Une femme
Poster un commentaire17 août 2012 par gregoirepolet
Elle vole le client. Tomaso, lui, c’est un gentil ; elle, una regina. Ils ouvrent un bar, un restau, mais elle veut vivre comme Sofia Loren ou la princesse de Monaco. Tenancière, serveuse, mais elle hait le travail de toute sa force. Elle ne le hait pas par paresse et elle ne manque pas de courage ni de capacité d’effort. Elle hait le travail parce que pour elle la vie doit être sublime et gratuite. Immédiate. C’est instinctif. Ce n’est pas une capricieuse. C’est une nature tragique.

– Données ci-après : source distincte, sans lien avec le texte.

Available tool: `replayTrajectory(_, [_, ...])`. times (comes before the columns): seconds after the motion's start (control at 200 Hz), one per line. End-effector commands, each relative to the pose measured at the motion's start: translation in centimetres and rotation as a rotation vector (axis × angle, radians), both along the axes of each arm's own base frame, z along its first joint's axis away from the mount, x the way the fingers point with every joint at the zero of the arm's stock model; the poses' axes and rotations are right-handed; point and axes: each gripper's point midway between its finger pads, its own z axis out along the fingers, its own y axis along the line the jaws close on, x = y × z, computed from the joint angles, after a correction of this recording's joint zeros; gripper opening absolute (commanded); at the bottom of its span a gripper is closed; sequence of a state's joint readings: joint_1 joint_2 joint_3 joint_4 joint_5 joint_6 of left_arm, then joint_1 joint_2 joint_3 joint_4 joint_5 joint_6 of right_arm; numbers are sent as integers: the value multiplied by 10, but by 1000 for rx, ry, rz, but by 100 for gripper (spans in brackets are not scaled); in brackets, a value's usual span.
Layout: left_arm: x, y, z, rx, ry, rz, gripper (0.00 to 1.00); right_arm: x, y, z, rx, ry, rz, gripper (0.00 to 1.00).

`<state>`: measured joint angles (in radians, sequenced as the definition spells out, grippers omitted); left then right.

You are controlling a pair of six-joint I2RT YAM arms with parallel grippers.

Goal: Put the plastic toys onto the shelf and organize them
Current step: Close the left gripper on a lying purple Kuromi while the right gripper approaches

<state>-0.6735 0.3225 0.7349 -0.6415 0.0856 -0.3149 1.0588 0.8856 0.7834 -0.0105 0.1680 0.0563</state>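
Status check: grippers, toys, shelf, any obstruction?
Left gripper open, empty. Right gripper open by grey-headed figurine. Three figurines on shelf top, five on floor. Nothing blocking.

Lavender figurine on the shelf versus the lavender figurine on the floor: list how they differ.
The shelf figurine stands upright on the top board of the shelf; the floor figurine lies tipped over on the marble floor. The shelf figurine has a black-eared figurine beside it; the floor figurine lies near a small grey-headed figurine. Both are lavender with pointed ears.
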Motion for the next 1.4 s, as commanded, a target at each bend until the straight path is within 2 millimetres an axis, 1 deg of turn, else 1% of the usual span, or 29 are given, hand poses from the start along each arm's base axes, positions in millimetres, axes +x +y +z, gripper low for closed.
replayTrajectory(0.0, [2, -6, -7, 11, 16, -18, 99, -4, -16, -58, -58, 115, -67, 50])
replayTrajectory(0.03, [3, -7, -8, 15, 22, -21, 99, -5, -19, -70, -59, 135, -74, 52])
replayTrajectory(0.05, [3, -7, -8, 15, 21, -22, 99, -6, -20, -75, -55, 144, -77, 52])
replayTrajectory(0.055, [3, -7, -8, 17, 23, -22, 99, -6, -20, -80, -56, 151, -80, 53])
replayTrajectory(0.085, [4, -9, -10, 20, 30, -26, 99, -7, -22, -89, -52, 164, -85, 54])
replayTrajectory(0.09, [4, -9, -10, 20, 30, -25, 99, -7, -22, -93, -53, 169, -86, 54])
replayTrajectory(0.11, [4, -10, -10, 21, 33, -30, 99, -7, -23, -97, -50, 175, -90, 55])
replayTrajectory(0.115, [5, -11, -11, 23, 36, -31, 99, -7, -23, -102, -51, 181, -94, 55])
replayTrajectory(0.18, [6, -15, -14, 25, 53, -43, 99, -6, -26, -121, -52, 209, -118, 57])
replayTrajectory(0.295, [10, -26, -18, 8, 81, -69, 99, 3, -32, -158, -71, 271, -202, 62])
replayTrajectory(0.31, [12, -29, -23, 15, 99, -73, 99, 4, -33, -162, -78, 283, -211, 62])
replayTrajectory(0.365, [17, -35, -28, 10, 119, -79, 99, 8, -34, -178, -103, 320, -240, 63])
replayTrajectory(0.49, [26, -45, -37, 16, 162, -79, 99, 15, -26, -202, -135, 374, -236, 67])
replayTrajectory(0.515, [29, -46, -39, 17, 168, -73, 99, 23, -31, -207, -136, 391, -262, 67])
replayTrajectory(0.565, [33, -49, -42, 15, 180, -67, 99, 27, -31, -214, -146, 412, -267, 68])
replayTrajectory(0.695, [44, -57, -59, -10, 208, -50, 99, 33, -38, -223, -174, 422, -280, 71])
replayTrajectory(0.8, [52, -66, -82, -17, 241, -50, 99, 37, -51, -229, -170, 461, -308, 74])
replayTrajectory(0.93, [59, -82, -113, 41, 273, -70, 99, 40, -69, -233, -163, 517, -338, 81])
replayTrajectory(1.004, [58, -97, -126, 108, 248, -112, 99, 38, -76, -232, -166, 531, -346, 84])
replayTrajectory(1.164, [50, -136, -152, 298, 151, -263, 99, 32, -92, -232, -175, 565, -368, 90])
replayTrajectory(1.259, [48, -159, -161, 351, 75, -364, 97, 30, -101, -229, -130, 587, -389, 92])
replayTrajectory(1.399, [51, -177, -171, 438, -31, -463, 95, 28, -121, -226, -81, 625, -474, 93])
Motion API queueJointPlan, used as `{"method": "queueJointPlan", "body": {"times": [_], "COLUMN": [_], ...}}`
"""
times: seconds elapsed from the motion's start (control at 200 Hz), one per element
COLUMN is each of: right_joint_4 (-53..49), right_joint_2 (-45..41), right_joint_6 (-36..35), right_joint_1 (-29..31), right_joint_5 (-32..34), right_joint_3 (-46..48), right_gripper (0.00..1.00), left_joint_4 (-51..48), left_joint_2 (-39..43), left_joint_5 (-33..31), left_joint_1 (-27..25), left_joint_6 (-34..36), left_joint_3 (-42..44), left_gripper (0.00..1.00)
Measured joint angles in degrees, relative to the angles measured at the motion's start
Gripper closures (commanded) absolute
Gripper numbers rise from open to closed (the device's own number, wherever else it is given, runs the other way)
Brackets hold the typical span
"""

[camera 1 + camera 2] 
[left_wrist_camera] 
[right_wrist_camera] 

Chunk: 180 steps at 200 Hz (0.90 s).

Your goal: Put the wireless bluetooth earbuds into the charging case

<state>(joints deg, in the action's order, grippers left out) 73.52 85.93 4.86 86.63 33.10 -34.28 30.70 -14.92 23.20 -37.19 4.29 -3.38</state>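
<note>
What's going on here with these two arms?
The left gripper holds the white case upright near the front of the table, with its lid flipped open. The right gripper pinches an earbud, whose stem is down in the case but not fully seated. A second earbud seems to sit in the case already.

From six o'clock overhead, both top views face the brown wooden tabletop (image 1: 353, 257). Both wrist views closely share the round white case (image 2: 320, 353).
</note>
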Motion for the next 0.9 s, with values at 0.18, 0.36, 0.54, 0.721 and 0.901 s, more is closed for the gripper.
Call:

Tomaso a raison. C’est une Reine.
Vivre une existence de papier glacé, quand on n’est pas du papier glacé, c’est un considérable effort de tous les jours pour se hisser au-dessus de sa réalité, pour vivre constamment sur le toit de soi-même, pour se l’aménager en terrasse, solarium de luxe et de beauté. Toute la maison par-dessous, n’y aller jamais, ou le moins possible. Surtout, sans se faire remarquer. Toute cette matière d’existence doit disparaître au profit du seul éclat sommital de sa beauté, du sourire, de la blancheur des dents, du mouvement de sa chevelure quand l’air tiède d’onze heures du soir la soulève, au démarrage de la BMW décapotée.
Le reflet scintillant de l’éclairage public, la nuit, tel réverbère de la via Veneto, sur l’acier rodié de son bracelet de montre ou sur le cristal coloré Swarovski vert à son poignet, ce métallique chatoiement quasi immatériel, voilà le fragment de seconde qui justifie pour elle toute la longueur du temps, le fragment de réel pour lequel toute la réalité valait d’être subie. Le sens de l’existence consistait en une distillation d’une matière énorme, immonde et insupportable de temps et de réalité, pour produire quelques gouttes brillantes, perles, flashes, blinqûre de carosserie, paillette, éclat du cognac ambré dans le ventre de cristal, émotion forte, brûlure de désirer un homme interdit, cigare, sueur d’être toujours sur le fil de tromper.